→ **Aim of the exercise**: Find and copy each line in the material below where the string "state" occurs.
-- Data section follows --
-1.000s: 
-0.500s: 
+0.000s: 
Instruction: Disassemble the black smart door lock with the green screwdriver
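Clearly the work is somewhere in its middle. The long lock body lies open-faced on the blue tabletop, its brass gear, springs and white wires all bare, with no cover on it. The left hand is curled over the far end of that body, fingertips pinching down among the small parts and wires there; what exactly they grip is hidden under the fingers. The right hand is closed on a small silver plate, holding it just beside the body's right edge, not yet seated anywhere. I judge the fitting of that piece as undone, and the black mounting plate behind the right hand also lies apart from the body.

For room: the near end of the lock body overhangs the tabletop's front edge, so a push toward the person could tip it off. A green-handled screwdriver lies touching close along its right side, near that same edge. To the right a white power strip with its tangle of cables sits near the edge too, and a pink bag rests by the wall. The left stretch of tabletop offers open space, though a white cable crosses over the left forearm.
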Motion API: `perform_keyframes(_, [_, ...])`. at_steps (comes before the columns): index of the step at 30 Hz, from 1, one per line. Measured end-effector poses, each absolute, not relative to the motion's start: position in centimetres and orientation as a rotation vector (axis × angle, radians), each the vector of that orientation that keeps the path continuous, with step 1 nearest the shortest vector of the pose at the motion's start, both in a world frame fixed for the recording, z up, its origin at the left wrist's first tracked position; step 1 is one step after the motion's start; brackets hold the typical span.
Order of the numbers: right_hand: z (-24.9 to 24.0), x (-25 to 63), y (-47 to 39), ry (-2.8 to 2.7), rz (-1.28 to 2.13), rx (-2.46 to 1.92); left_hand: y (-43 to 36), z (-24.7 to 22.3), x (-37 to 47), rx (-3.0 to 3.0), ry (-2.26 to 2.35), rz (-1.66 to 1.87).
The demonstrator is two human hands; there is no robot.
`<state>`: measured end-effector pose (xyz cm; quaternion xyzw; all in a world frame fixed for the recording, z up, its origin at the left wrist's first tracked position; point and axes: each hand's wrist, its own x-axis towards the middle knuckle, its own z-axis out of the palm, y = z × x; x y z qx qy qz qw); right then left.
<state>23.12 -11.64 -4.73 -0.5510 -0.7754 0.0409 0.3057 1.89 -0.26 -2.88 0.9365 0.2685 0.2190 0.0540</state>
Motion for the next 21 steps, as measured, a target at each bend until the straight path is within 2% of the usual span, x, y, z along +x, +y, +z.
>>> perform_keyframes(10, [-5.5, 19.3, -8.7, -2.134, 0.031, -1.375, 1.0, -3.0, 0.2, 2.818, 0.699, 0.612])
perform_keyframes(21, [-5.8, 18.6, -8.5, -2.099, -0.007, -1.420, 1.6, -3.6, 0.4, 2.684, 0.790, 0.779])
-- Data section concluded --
→ **Final answer**:
`<state>`: measured end-effector pose (xyz cm; quaternion xyzw; all in a world frame fixed for the recording, z up, its origin at the left wrist's first tracked position; point and axes: each hand's wrist, its own x-axis towards the middle knuckle, its own z-axis out of the palm, y = z × x; x y z qx qy qz qw); right then left.
<state>23.12 -11.64 -4.73 -0.5510 -0.7754 0.0409 0.3057 1.89 -0.26 -2.88 0.9365 0.2685 0.2190 0.0540</state>

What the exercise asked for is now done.